MELBOURNE/SINGAPORE- Oil prices dropped in early trade on Thursday, adding to heavy losses overnight, after a build in US gasoline inventories pointed to a deteriorating outlook for fuel demand as coronavirus cases soar in North America and Europe.
Brent crude futures retreated 22 cents, or 0.5 percent, to $41.51 a barrel after sliding 3.3 percent on Wednesday.
US West Texas Intermediate (WTI) crude futures fell 26 cents, or 0.7 percent, to $39.77 a barrel, after skidding 4 percent on Wednesday.
US gasoline stocks rose by 1.9 million barrels in the week to Oct. 16, the Energy Information Administration (EIA) said, compared with expectations for a 1.8 million-barrel drop.
Overall product supplied, a proxy for demand, averaged 18.3 million barrels per day in the four weeks to Oct. 16, the EIA said – down 13 percent from the same period a year earlier.

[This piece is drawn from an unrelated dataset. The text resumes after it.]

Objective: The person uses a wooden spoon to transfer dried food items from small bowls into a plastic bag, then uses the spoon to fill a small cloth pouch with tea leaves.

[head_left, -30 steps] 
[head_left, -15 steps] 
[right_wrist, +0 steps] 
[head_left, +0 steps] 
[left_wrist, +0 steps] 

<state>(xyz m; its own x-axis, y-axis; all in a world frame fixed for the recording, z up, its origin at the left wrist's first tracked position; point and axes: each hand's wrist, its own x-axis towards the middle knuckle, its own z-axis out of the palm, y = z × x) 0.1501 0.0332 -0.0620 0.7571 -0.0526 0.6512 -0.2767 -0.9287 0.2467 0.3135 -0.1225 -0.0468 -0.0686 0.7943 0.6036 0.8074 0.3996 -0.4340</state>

“The latest EIA report showed an unexpected increase in gasoline inventories, which came at the same time as reduced gasoline output because of refinery outages due to Hurricane Delta. So the implication is gasoline demand is pretty soft,” said Lachlan Shaw, head of commodity research at National Australia Bank.
With new daily COVID-19 infections hitting records in several US states and in Europe, new lockdowns and China’s clampdown on outbound travel to help stem the spread of the disease bode ill for fuel demand.
Worsening the outlook, hopes that US lawmakers would reach an agreement with the White House on an economic stimulus package dimmed late on Wednesday after President Donald Trump accused Democrats of holding up a compromise deal.